To each Borrower's Knowledge no Borrower, Borrower Subsidiary
nor any holder of a direct or indirect interest in any
Borrower or Borrower Subsidiary (i) is under investigation by
any governmental authority for, or has been charged with, or
convicted of, money laundering under 18 U.S.C. Sections 1956
and 1957, drug trafficking, terrorist-related activities or
other money laundering predicate crimes, or any violation of
the BSA, (ii) has been assessed civil penalties under any
Anti-Money Laundering Laws, or (iii) has had any of its funds
seized or forfeited in an action under any Anti-Money
Laundering Laws.
2.3 AMENDMENT TO SECTION 7.04. Section 7.04 of the Credit
Agreement is hereby amended and restated in its entirety to read as
follows:
7.04. Insurance.
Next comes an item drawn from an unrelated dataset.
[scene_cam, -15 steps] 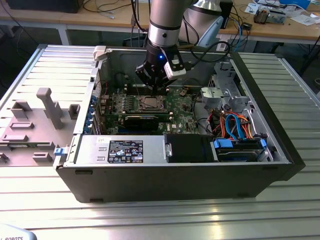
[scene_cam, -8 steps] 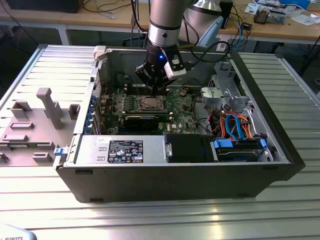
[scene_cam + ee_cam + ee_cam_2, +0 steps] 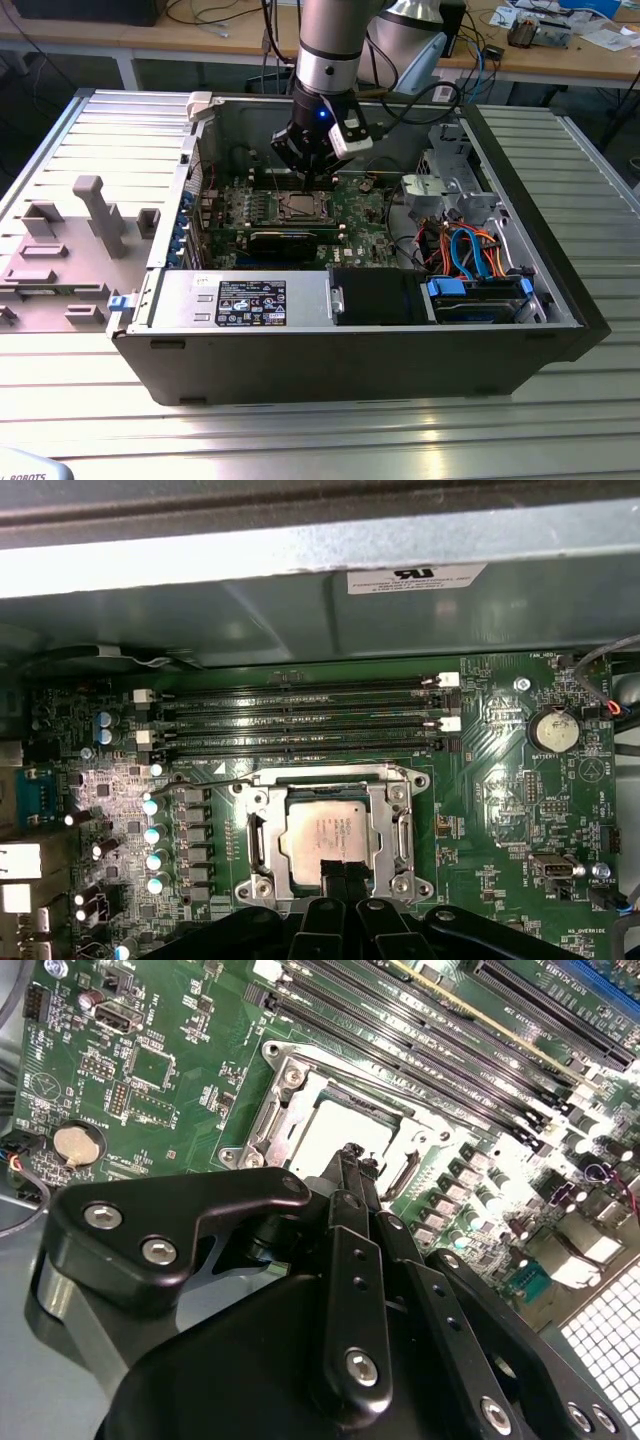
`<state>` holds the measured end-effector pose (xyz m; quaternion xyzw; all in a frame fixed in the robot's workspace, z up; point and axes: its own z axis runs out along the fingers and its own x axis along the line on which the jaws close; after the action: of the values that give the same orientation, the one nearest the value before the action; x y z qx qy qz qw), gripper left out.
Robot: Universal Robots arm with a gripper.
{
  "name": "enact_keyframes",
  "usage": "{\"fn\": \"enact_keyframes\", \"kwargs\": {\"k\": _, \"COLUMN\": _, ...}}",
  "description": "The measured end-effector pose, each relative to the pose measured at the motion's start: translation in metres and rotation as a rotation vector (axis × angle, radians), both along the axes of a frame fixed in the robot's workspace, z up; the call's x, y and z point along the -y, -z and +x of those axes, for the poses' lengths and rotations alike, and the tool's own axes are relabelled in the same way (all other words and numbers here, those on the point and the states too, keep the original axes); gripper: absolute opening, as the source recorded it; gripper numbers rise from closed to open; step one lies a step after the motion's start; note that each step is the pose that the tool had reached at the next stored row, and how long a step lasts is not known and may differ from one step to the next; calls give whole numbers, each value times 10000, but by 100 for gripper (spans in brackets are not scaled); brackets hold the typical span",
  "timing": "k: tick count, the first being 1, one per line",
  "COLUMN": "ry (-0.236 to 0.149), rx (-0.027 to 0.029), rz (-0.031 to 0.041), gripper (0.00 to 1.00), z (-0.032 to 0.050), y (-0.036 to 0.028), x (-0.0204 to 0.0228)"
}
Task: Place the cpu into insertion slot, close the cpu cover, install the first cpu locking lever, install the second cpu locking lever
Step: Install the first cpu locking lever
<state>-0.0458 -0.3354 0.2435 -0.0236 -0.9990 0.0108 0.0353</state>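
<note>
Cpu [image 3: 329, 837] sits in the insertion slot [image 3: 331, 830], directly beneath the end effector [image 3: 340, 875], whose fingers are pressed together, empty.

The cpu [image 3: 327, 842] has a silvery-grey top, framed by the silver cover [image 3: 330, 781]. The board [image 3: 500, 810] is green with black memory slots [image 3: 300, 720]. The gripper [image 3: 352, 1160] is black. In the exterior view, cables [image 3: 470, 250] are orange and blue.

Silver-grey cylindrical arm [image 3: 330, 40] ending in a black wrist with a blue light. Black claw [image 3: 352, 1155]: jointed links fastened by silver screws.
</note>
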Motion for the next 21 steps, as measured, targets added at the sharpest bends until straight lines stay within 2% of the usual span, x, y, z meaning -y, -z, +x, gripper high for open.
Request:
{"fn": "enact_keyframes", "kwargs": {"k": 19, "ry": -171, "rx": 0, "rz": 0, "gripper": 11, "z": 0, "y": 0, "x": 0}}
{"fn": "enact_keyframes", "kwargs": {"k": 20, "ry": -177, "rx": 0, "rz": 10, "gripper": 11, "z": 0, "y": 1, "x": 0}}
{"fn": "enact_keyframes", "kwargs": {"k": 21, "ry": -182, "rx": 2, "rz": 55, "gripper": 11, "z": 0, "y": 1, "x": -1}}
The Borrowers shall deliver to the
Administrative Agent as soon as practicable and in any event (a) no
later than April 1 in each calendar year, a report in the form of
Schedule 6.01-W or otherwise in form and substance reasonably
satisfactory to the Administrative Agent outlining all material
insurance coverage (including any self insurance provided by any
Borrower, Parent or Borrower Subsidiary but excluding health,
medical, dental and life insurance (other than key man life
insurance)) maintained as of the date of such report by any Person
on their behalf or on behalf of any Borrower Subsidiary and the
duration of such coverage, (b) no later than 60 days after the
Fourth Amendment Effective Date with respect to each policy in
effect on the Fourth Amendment Effective Date for which Required
Evidence of Insurance is required under Section 8.05, the Required
Evidence of Insurance, (c) no later than 10 Business Days after the
renewal date of each policy (or the effective date of any policy not
in effect on the Fourth Amendment Effective Date) for which Required
Evidence of Insurance is required under Section 8.05, evidence
satisfactory to the Administrative Agent that such policies are in
effect and showing the insurable interests of the Administrative
Agent required by Section 8.05 and (d) no later than 60 days after
the renewal date of each policy for which Required Evidence of
Insurance is required under Section 8.05, the Required Evidence of
Insurance for such policy. The Borrowers shall notify the
Administrative Agent of, and shall give the Administrative Agent and
its representatives access to copies of, any new, updated, renewed
or otherwise modified material insurance policies (excluding health,
medical, dental and life insurance (other than key man life
insurance)). The Borrowers shall promptly notify the Administrative
Agent of the nonpayment of any premiums of any policy, cancellation
of any policy or alterations of any policy that are adverse to the
interests of the Holders, in each case, with respect to policies of
insurance for which Required Evidence of Insurance is required
hereunder.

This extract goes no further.